Salt river de James Sallis

 

Mon résumé :

La vie s’écoule tranquillement dans le Tenesesse pour le shérif Turner. Mais un jour, deux hommes, partis depuis quelques temps, reviennent dans la ville, l’un provoque un accident, l’autre est en cavale. Quels seront les conséquences de leur retour ?

Mon avis :

Ce troisième tome de la trilogie mettant en scène John Turner, dans une petite ville perdue du Tenesesse, est à mes yeux le moins réussi. En effet, j’ai ressenti une profonde sensation d’inachèvement, là où, avec une même thématique, Joe R. Lansdale a su aller jusqu’au bout de son intrigue. Bien sûr, c’est un choix de l’auteur d’avoir écrit un livre si court (160 pages) et d’avoir laissé presque toutes les enquêtes inachevées.
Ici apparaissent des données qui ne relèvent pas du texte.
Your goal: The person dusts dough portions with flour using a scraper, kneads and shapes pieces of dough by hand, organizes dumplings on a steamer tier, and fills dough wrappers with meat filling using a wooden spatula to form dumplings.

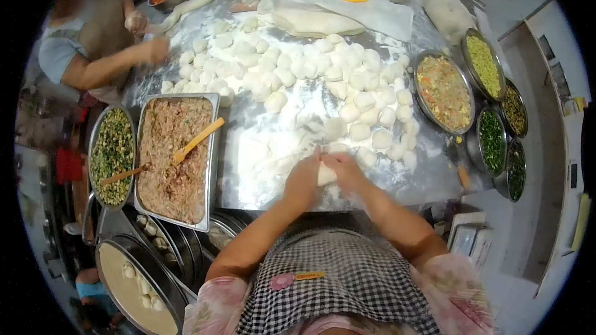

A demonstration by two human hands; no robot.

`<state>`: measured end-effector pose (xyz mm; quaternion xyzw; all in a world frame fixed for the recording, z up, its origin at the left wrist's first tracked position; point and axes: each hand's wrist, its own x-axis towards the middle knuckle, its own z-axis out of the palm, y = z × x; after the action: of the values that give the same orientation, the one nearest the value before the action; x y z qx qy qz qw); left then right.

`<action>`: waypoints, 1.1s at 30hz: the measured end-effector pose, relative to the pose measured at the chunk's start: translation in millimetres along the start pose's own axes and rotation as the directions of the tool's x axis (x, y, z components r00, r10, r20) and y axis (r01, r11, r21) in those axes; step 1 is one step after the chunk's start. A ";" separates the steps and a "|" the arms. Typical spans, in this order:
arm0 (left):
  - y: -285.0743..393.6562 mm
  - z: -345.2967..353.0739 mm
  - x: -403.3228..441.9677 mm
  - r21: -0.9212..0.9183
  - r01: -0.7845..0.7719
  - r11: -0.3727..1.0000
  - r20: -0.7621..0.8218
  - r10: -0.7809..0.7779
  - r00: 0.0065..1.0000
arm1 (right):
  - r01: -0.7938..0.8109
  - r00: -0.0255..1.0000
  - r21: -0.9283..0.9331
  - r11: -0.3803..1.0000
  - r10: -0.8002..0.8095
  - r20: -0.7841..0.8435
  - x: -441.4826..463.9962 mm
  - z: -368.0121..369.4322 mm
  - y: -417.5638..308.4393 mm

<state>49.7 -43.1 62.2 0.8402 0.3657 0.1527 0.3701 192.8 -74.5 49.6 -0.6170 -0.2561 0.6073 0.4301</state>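
Both hands work at the near edge of the metal table [254, 183]. The left hand [302, 177] and right hand [345, 172] are closed, fingers curled inward and thumbs close together, on one pale dough piece [326, 175]. The dough piece is located between the hands, partly covered by them; exact fingertip contact cannot be told.

Near side, left: a round pan [138, 288] carries several small buns [146, 287]. Next to it, further pans are stacked partly beneath the table's level. Above these, a rectangular tray [213, 149] of minced filling [171, 167] stands left of the hands, bounding the work area on that side. A wooden spatula [198, 141] rests in it. A bowl of chopped green and yellow filling [112, 155] adjoins the tray.

Directly beyond the hands, floured dough rounds [360, 131] crowd the surface. At right, a large bowl of mixed filling [443, 92] stands near the rounds; four smaller bowls [484, 65] are grouped beyond its right side.

Far side: a translucent sheet [391, 20] partly covers a long dough slab [316, 23]. A large dough mass [448, 15] lies right of it. At far left, a co-worker [102, 43] handles a dough rope [192, 5].
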 end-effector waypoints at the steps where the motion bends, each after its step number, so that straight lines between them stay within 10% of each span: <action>1: 7.8 -11.9 5.4 -0.109 0.072 0.991 0.030 -0.069 0.997 | 0.109 0.994 -0.201 0.974 -0.104 0.034 -0.2 0.5 -20.6; 3: 4.6 -22.7 17.3 -0.256 0.185 0.949 0.089 -0.168 0.982 | 0.439 0.881 -0.579 0.687 -0.456 0.125 -2.1 6.2 -37.5; 6: -5.1 -38.0 14.1 -0.677 0.358 0.643 0.381 -0.110 0.918 | 0.723 0.335 -0.686 -0.079 -0.828 0.449 -14.6 26.8 -44.9; 7: -15.0 -27.2 8.3 -0.784 0.362 0.504 0.374 -0.082 0.924 | 0.723 0.497 -0.681 0.117 -0.773 0.395 -19.8 35.2 -41.0; 10: -16.2 -28.2 -22.7 -0.474 0.044 0.879 0.141 0.027 0.990 | 0.680 0.617 -0.677 0.282 -0.718 0.321 -9.3 43.9 -19.3; 11: -13.5 -31.0 -26.1 -0.388 0.235 0.891 0.309 -0.114 0.944 | 0.593 0.676 -0.773 0.225 -0.661 0.327 -0.1 44.6 -17.5; 13: 6.1 -43.3 -28.9 -0.333 -0.127 0.934 0.214 0.206 0.955 | 0.402 0.781 -0.913 0.064 -0.544 0.306 30.1 42.2 -28.5; 16: 80.1 -89.1 -30.8 -0.137 -0.254 0.957 0.328 0.286 0.900 | 0.433 0.418 -0.886 -0.168 -0.833 0.362 57.1 18.6 -27.6; 17: 96.5 -98.5 -20.9 -0.058 -0.242 0.969 0.370 0.245 0.896 | 0.528 0.625 -0.821 0.217 -0.754 0.202 53.8 14.1 -37.6; 19: 86.3 -88.9 -11.6 0.082 -0.351 0.933 0.090 0.344 0.935 | 0.289 0.955 -0.381 0.878 -0.294 0.045 21.0 16.0 -51.8; 20: 75.8 -79.7 -6.8 0.166 -0.387 0.907 -0.047 0.399 0.916 | 0.114 0.993 -0.023 0.993 -0.113 0.037 5.5 19.9 -51.8; 22: 34.7 -56.0 -8.3 0.208 -0.288 0.935 0.067 0.280 0.958 | -0.274 0.961 0.638 0.719 0.192 0.196 -28.6 31.1 -37.1; 27: 20.8 -32.9 -10.2 0.080 0.068 0.994 0.282 -0.088 0.955 | -0.194 0.977 0.473 0.859 0.127 0.171 -26.5 6.5 4.0; 29: 16.3 -23.5 -4.0 -0.037 0.096 0.995 0.323 -0.079 0.943 | 0.106 0.994 -0.225 0.969 -0.111 -0.010 -40.3 -0.6 -16.8; 31: 6.7 -15.4 1.7 -0.238 0.043 0.970 0.373 0.051 0.927 | 0.365 0.887 -0.652 0.665 -0.461 0.028 -49.4 -0.7 -19.7; 33: 5.9 -6.0 -1.7 -0.543 0.380 0.749 0.562 -0.012 0.827 | 0.590 0.614 -0.757 0.281 -0.765 0.194 -59.4 10.1 -9.3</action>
<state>48.4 -44.0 70.6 0.6282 0.2666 -0.0101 0.7309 177.1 -117.4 89.9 -0.6246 -0.6774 0.1261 0.3677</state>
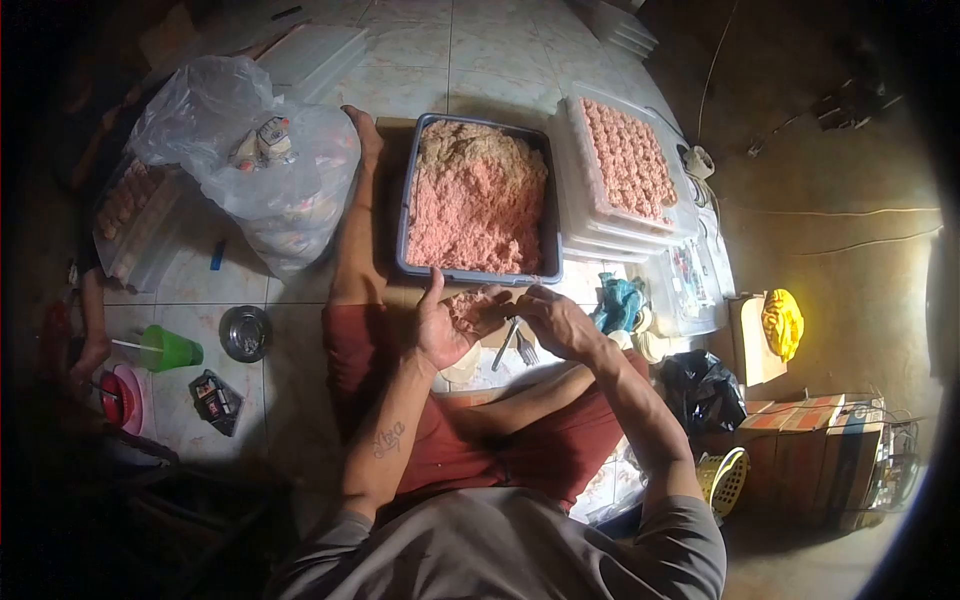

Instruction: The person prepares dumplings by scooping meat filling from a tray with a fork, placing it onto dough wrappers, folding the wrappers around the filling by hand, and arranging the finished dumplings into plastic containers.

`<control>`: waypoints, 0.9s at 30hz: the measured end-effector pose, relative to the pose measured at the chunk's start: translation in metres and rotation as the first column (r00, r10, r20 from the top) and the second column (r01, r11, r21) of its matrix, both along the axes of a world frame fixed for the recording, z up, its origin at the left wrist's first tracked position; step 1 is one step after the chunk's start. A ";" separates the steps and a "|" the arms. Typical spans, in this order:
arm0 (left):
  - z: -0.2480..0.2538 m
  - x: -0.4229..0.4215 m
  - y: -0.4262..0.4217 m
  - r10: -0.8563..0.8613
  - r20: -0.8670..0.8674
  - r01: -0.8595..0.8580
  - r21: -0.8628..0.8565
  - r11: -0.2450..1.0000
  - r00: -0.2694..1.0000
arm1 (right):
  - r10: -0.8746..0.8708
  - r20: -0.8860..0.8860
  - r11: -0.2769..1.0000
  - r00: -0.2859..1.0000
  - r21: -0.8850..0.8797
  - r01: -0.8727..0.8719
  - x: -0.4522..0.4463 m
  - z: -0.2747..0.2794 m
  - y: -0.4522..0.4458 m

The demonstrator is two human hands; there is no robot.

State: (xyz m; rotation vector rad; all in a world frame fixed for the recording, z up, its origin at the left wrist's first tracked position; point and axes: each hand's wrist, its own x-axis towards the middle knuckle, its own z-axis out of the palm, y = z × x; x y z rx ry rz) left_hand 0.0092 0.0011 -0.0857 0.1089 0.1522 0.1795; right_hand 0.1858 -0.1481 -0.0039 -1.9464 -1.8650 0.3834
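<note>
My left hand (pixel 445 330) is cupped, palm up, around a lump of pink filling (pixel 468 309), with the thumb stretched out. Just to its right, my right hand (pixel 560 320) has its fingers bent together near the left fingertips; whatever they hold, if anything, is too small to make out. Beyond both hands stands a dark blue tub (pixel 402 215) heaped with pink and paler ground mixture (pixel 475 215). Below the hands lie a fork (pixel 526 348) and another metal utensil (pixel 506 343), beside pale round wrappers (pixel 463 367).
Stacked clear trays (pixel 590 222) hold rows of pink pieces at right. A large plastic bag (pixel 300 190), metal ashtray (pixel 245 334) and green cup (pixel 172 348) stand left. Another person's hand (pixel 90 355) shows at far left. A black bag (pixel 703 390) lies right.
</note>
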 end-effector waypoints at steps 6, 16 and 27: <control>0.001 -0.003 -0.010 0.018 0.033 -0.022 0.121 0.992 0.999 | -0.101 -0.060 0.994 0.993 0.036 0.104 -0.033 0.011 -0.007; -0.016 0.006 -0.019 0.319 -0.254 -0.287 0.157 0.945 0.913 | -0.377 -0.215 0.903 0.901 0.131 0.410 -0.087 -0.024 -0.030; -0.004 0.000 -0.031 0.167 -0.251 -0.162 0.039 0.986 0.953 | -0.370 -0.096 0.927 0.924 0.026 0.374 -0.073 -0.027 -0.040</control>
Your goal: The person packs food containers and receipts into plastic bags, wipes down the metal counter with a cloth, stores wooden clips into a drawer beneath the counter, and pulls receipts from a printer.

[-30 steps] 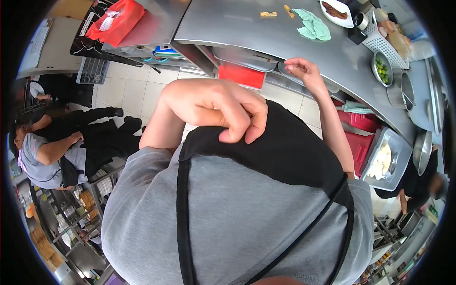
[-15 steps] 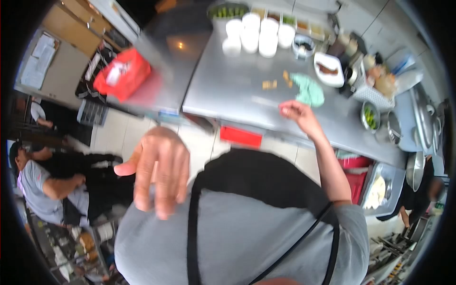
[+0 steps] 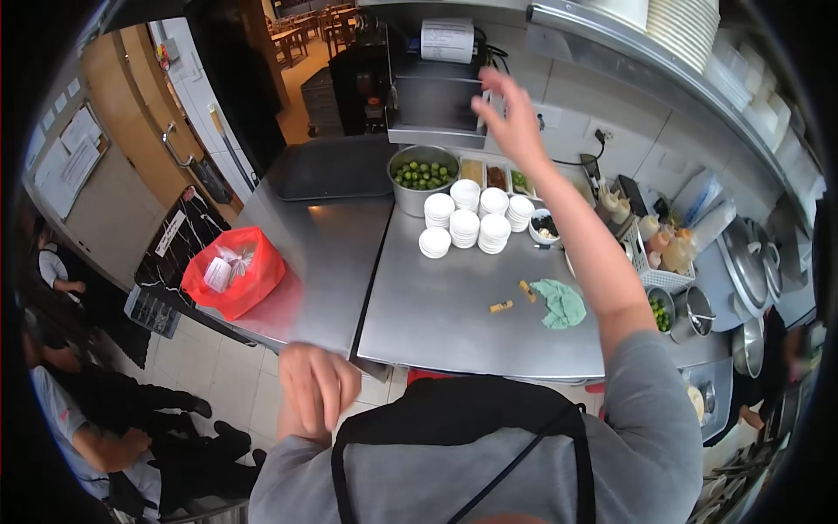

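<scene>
My right hand (image 3: 506, 109) is raised at the end of an outstretched arm, thumb and fingers apart, with nothing seen in it. It is nearest the right side of a dark, metal-framed box (image 3: 436, 103) on the back wall. A printed paper slip (image 3: 448, 40) lies across the top of this box. Whether my fingers touch the box, I cannot tell. My left hand (image 3: 319, 384) hangs before my chest, fingers loosely bent downward and empty as far as visible. Below my right arm, a green cloth (image 3: 559, 304) and two small tan pieces (image 3: 501, 306) lie on the steel table (image 3: 428, 323).
White cup stacks (image 3: 465, 229) stand beside a pot of green round produce (image 3: 422, 175). A red bag (image 3: 234, 272) sits on the left counter. A steel shelf (image 3: 602, 39) overhangs the right side. People in dark trousers (image 3: 196, 454) are at the left.
My right hand has gone from low over the table, near the cloth, up to the wall-mounted box. My left hand's fingers have bent inward. The view has tilted upward.
</scene>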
Le lecteur a quelques réponses (pas toutes) mais aucune certitude, comme si, finalement, la vie, la mort, n’étaient dû qu’au hasard qui fait que vous êtes au mauvais endroit au mauvais moment avec les mauvaises personnes. Ou comment redéfinir le sens du mot « absurde ».

Deux ans se sont écoulés depuis Criple Creek – deux ans depuis la mort de Val. La vie a continué pour John, toujours shérif par défaut, avec toujours ses incidents et ses drames qui ponctuent la vie locale. La liste des plaintes que le bureau du shérif reçoit quotidiennement est édifiante à cet égard. Reste à faire le tri entre celles qui sont insignifiantes, et celles qui méritent toute l’attention du shérif : la différence est ténue, les conséquences vraiment inattendues.

Les retours en arrière qui nous racontent le passé de John sont toujours présents, mais dans ce troisième volume ils m’ont vraiment semblé parasiter le déroulement le l’intrigue par leur longueur et leur fréquence. Quant à son futur, il nous est annoncé de manière pudique, tout en sous-entendus. L’ensemble donne un roman en demi-teinte, avec ses violences et ses tendresses, un roman qui laisse cependant un goût d’inachevé.